= TRY IT =
Images should not appear in the copy, yet every line of the listing below must be printed exactly.

[RECORDS PROVIDED Boundary: Start]

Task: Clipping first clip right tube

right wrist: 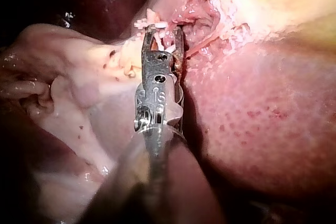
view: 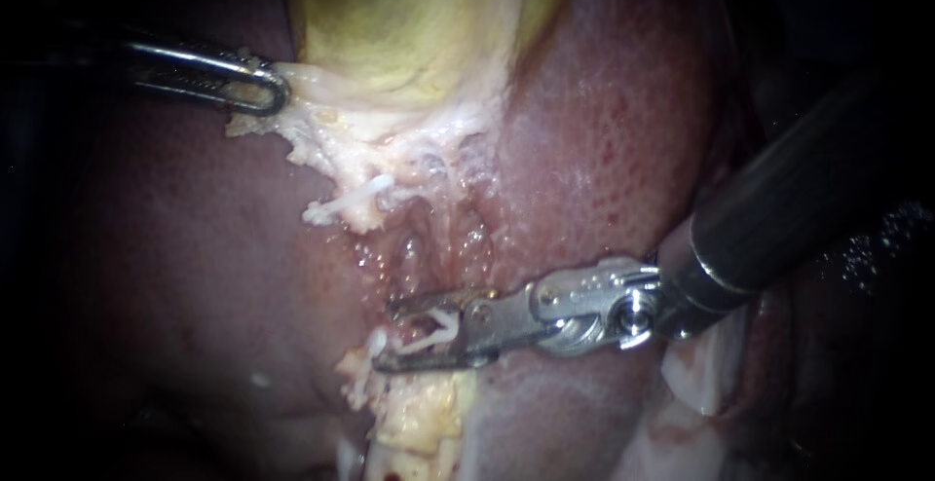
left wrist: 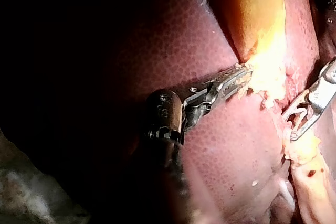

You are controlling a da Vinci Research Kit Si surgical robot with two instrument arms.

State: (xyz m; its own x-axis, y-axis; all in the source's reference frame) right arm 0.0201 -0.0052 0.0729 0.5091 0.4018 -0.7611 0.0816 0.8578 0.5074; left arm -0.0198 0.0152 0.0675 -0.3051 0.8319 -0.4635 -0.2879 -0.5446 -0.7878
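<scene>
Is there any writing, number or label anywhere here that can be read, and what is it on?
On the right instrument: a small stamped mark on the metal behind its jaws, too small and blurred to read.
On the left instrument: no legible mark.
On the liver and the gallbladder: no words, labels or signs.

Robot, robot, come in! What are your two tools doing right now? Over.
Left instrument: jaws shut on pale tissue at the gallbladder edge. Right instrument: jaws open around the tube. Nothing seen in the way.
</scene>
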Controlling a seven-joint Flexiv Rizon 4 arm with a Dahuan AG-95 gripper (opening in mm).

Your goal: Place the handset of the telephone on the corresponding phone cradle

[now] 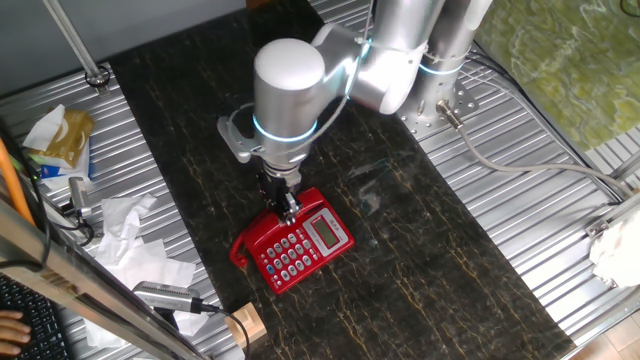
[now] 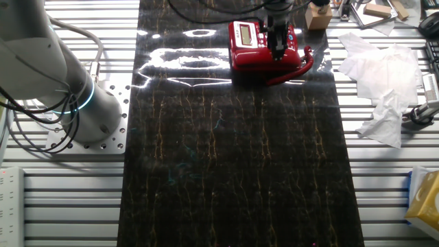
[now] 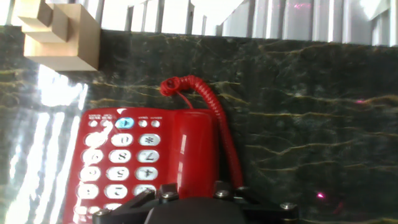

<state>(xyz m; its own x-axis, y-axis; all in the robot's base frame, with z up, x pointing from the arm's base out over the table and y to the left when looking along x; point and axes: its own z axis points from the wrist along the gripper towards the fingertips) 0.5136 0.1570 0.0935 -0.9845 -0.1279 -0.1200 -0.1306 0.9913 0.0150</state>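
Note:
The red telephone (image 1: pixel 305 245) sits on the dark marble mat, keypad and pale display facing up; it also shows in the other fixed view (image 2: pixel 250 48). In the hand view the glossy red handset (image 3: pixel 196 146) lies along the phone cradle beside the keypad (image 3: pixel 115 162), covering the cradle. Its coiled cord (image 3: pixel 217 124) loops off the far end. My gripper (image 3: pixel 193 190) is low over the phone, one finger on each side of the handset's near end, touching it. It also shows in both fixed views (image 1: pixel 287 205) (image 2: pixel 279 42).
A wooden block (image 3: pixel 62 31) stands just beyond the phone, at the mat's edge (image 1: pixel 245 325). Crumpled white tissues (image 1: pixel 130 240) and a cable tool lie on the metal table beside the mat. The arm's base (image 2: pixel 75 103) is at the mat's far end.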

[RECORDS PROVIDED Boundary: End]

= RESULT =
Task: Clipping first clip right tube

right wrist: 
view: 
left wrist: 

You are controlling a da Vinci Research Kit Si surgical robot with two instrument arms.

State: (xyz m; its own x-axis, y-axis; all in the source's reference frame) right arm 0.0201 -0.0052 0.0729 0.5091 0.4018 -0.7611 0.0816 0.8578 0.5074; left arm -0.0198 0.0152 0.0675 -0.3051 0.8319 -0.4635 -0.2879 -0.5446 -0.7878
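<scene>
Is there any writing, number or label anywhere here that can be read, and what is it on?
On the right instrument: a small stamped mark on the metal behind its jaws, too small and blurred to read.
On the left instrument: no legible mark.
On the liver and the gallbladder: no words, labels or signs.

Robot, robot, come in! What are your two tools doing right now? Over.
Left instrument: jaws shut on pale tissue at the gallbladder edge. Right instrument: jaws open around the tube. Nothing seen in the way.
</scene>
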Controlling a seven-joint Flexiv Rizon 4 arm with a Dahuan AG-95 gripper (opening in mm).

Your goal: Place the handset of the telephone on the corresponding phone cradle

[now] 
[now] 
[now] 

<state>(xyz m; its own x-axis, y-axis; all in the robot's base frame, with z up, x pointing from the arm's base out over the table and y to the left when looking along x; point and axes: its own z axis points from the wrist along the gripper towards the fingertips) 0.5136 0.1570 0.0935 -0.9845 -0.1279 -0.1200 -0.1306 0.9913 0.0150</state>
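Note:
The red telephone (image 1: pixel 305 245) sits on the dark marble mat, keypad and pale display facing up; it also shows in the other fixed view (image 2: pixel 250 48). In the hand view the glossy red handset (image 3: pixel 196 146) lies along the phone cradle beside the keypad (image 3: pixel 115 162), covering the cradle. Its coiled cord (image 3: pixel 217 124) loops off the far end. My gripper (image 3: pixel 193 190) is low over the phone, one finger on each side of the handset's near end, touching it. It also shows in both fixed views (image 1: pixel 287 205) (image 2: pixel 279 42).
A wooden block (image 3: pixel 62 31) stands just beyond the phone, at the mat's edge (image 1: pixel 245 325). Crumpled white tissues (image 1: pixel 130 240) and a cable tool lie on the metal table beside the mat. The arm's base (image 2: pixel 75 103) is at the mat's far end.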

No further output remains.